Over the last two decades, the marketing and advertising technology industries have been promising marketers a whole new world of ROI. Unlike traditional marketing, the story goes, digital marketing enables brands to measure their performance and demonstrate the value of their initiatives. This has been driving the increase in budget allocated to digital marketing and the subsequent explosion in martech and ad tech startups. But all of this investment—billions and billions of dollars of it—assumes that the way to get better ROI is to put the right offer in front of the right customer at the right time – what I’ll call The Personalization Manifesto.
Here’s the logic: If you present the customer with something highly relevant and personalized, then you increase their propensity to interact with your offer. That increased propensity translates into an incremental revenue increase that you otherwise would not capture. There is no doubt some truth to this, and there are certainly products on the market that drive this kind of performance improvement. But the reality is that the Personalization Manifesto is built on a number of assumptions, often overlooked in strategic discussions.
Assumption 1: Targeted advertising is the right strategy for your brand
One of the most commonly held marketing myths is that targeted advertising is more effective for brand growth than mass marketing. To grow your brand, it’s more than likely that you should be employing a mass marketing strategy, which means limiting the amount of targeting and focusing on reaching the largest possible audience and attracting new customers. This principle continues to be supported, not only in the pioneering work of Byron Sharp, but also in more recent research.
For example, in a study of over 125,000 customers, McKinsey & Company found that purchasing decisions for the majority of products are not generally based on loyalty. Rather, we are living in a “shop-around environment” where “it’s easy to lose consumers faster than you add new ones.” Thus brands should focus on “expanding [their] window for growth potential.” This means focusing on reaching new customers rather than targeting your loyal customer base.
Assumption 2: The data you’re using to target your audience is accurate
The dirty little secret of the data industry is that not all of the kinks have been worked out yet. There’s a lot of inaccurate and suboptimal data out there. For instance, when a couple shares a single laptop – it’s still a fuzzy science to separate your spouse’s online activity from yours. While data providers are making massive strides to improve data clarity, it’s still far from pristine. It’s still up to individual brands to interpret the intentions behind users’ behavior and the extent to which any one ad contributes to a conversion.
Assumption 3: Measurements are unbiased
This is quite a leap of faith considering the misaligned incentives between brands and vendors. Simply put, vendors want to prove the efficacy of the technology they’re selling – they’re not necessarily incentivized to provide information that increases visibility in content performance. Add to this the sheer volume of data, which produces a huge potential for spurious connections, and it’s reasonable to approach metrics about your ad targeting efforts with a certain amount of skepticism.

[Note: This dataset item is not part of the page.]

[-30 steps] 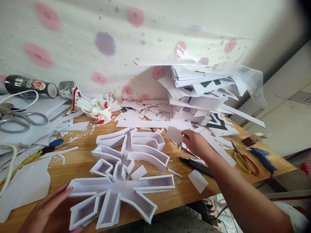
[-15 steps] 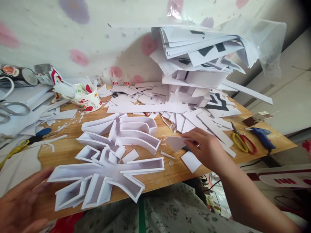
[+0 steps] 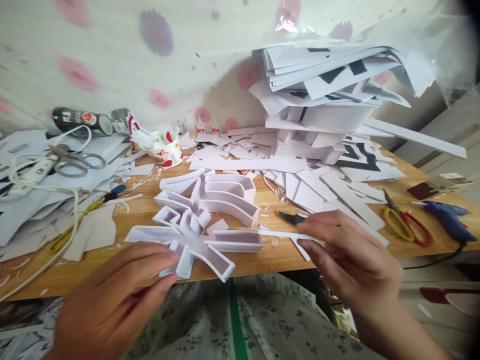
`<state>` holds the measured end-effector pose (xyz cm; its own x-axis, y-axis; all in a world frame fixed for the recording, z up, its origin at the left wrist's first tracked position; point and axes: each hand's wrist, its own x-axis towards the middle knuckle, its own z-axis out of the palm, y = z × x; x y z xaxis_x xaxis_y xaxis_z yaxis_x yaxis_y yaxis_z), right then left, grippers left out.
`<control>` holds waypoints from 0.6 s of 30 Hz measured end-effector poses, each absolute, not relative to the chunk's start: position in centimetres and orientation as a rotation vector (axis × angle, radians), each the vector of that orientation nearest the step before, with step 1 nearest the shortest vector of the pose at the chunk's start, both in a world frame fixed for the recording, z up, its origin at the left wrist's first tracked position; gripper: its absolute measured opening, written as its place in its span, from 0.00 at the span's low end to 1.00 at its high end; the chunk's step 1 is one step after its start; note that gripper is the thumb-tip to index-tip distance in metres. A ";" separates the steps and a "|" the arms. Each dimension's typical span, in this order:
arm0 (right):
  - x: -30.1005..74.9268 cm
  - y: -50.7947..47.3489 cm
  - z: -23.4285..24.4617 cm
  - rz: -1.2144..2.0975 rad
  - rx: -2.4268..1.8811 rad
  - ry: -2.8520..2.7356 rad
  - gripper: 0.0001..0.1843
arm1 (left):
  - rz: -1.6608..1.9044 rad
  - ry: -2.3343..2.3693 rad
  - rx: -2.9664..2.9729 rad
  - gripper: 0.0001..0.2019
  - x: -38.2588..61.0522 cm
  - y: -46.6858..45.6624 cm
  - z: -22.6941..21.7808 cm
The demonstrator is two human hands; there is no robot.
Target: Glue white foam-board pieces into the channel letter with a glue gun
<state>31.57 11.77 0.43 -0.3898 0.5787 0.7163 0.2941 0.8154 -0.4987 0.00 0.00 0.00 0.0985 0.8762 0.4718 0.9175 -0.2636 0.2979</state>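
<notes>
A hollow white foam-board character [image 3: 234,210], built of thin upright walls, lies on the wooden table in front of me. My left hand [image 3: 127,285] grips its lower left part between fingers and thumb, hiding some of it. Between the thumb and fingers of my right hand [image 3: 337,245] is a thin white foam-board piece [image 3: 281,233], seen nearly edge-on. That piece points left, at the right arm of the character. Just behind my right fingers is a dark craft knife [image 3: 290,217], partly covered by them. A small white offcut [image 3: 218,227] rests beside the character.
White offcuts [image 3: 300,190] lie behind and right. A tall stack of foam-board shapes and sheets [image 3: 322,120] rises at the back. Pliers [image 3: 407,225] and a blue glue gun [image 3: 446,217] lie right. Left are scissors [image 3: 77,162], a white cord [image 3: 77,215] and a paper cup [image 3: 167,154].
My left hand has moved right and taken hold of the character's lower left part. My right hand has turned the flat piece edge-on beside the character. The view has swung left.
</notes>
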 end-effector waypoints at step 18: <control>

Despite all of this, the Personalization Manifesto has remained remarkably unchallenged over the last 20 years. This has translated into an endless appetite for customer data (to make sure you’re targeting the right customer), algorithms (to make sure you’re targeting the right offer at the right time), and systems to help marketers manage all this personalization information.
The result: the tech market continues to be flooded with products and services that focus on personalizing and targeting content and few solutions that help marketers actually make that content better. Marketing teams now spend a huge amount of time and money managing their ad and mar tech investments and trying to make sense of the results – time that could be more productively allocated to improving the quality and consistency of their marketing offers.
Without a system to track and measure content creation workflows, it’s easy to see why many brands underinvest in technology that improves their content. But there’s mounting evidence that higher quality creative actually contributes to better business results. A recent study by Havas found that brands that ranked highly on a measure of “meaningfulness” (which was highly correlated with content effectiveness) outperformed the stock market by 206%. Percolate’s own research found that over 70% of marketers have a clear sense of the ROI of their content, but most agree that they incur the highest production costs in the first step of the process: their content and creative workflows.
So, while personalization still has its place in marketing strategy, the time for a sober reassessment of martech and ad tech investments is long overdue. Many marketing organizations would benefit from investing in technology to facilitate and encourage great creative at the same rate they invest in optimizing it.